Inspiration
As user-generated content on social media continues to grow, so does the risk of unintentionally sharing personally identifiable information (PII) such as faces, IDs, card details in images and videos. Once posted, this sensitive data can be exploited for identity theft, stalking, or other malicious activities, leading to privacy violations, reputational damage, and potential legal consequences. Manual review of content is time-consuming, prone to human error, and unscalable—especially for platforms processing millions of uploads daily.
What it does
Redactify is a mobile application that aims to protect users' privacy in the materials posted online by performing redaction on areas of images/videos that potentially contain sensitive information such as Personal Identifiable Information (PII).
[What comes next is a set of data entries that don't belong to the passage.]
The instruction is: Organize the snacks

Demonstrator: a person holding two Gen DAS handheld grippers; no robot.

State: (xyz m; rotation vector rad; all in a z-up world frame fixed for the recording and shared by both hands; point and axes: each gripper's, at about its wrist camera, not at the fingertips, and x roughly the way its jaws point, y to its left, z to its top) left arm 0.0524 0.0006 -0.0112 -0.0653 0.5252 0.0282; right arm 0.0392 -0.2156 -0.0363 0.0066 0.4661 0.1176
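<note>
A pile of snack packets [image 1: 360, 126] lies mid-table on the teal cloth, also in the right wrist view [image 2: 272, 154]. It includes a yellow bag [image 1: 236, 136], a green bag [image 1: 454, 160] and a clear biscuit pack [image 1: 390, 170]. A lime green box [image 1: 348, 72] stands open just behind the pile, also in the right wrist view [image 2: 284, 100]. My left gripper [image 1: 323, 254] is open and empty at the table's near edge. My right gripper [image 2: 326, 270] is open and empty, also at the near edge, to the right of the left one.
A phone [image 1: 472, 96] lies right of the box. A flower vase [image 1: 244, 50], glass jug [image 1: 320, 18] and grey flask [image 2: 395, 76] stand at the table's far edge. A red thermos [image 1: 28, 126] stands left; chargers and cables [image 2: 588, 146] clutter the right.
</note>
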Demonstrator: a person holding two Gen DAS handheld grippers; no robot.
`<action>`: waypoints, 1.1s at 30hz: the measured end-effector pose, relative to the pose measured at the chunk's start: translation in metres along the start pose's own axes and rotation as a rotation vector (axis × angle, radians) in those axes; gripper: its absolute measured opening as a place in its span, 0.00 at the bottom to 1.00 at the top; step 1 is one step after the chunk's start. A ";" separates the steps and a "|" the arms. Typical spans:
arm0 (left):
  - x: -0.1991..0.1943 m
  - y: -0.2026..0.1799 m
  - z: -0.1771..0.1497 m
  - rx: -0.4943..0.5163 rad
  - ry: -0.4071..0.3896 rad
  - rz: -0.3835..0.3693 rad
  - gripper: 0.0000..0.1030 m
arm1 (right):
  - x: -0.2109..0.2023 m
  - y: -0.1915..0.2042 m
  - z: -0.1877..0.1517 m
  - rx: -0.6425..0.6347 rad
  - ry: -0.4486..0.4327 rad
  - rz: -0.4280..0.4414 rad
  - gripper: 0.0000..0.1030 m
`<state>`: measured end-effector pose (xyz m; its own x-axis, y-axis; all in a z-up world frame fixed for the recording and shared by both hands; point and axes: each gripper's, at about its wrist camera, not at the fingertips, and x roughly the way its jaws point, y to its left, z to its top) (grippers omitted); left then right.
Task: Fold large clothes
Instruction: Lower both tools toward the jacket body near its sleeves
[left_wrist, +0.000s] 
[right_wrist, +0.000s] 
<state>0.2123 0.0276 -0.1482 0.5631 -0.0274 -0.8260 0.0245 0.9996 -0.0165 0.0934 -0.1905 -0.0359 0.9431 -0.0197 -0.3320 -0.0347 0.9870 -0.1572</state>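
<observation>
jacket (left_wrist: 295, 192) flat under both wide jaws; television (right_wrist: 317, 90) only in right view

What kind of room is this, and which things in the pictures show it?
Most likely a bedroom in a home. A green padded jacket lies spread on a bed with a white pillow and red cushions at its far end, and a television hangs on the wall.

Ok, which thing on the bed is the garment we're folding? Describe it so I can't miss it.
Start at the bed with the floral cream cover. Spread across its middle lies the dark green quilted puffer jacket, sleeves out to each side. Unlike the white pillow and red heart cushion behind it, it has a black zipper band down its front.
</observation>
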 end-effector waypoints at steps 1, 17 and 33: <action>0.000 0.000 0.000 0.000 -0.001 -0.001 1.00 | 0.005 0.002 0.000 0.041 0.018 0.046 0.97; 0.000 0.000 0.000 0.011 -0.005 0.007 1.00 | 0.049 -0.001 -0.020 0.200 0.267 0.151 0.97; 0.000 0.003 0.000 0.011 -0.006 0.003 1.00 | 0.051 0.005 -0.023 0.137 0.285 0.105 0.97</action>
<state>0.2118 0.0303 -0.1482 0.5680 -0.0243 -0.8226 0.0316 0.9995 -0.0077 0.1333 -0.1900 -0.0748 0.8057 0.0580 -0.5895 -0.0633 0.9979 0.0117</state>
Powered by Computer Vision Deep Learning models, it aims to position itself as as protective layer for TikTok users to filter out sensitive information before uploading a post onto the platform, keeping users safe from potential data leakages and threats revolving their PII.
How we built it
The team was split into 2. Team A focused on setting up the Front-end and ensuring the seamless calls to the machine learning models via cloud services. Team B focused on testing and training various Machine Learning models to suit the application.
Challenges we ran into
Hosting the machine learning models within the free tier cloud limits proved to be a challenge. We had to invest a sum into cloud credits in order to get our solution up and running.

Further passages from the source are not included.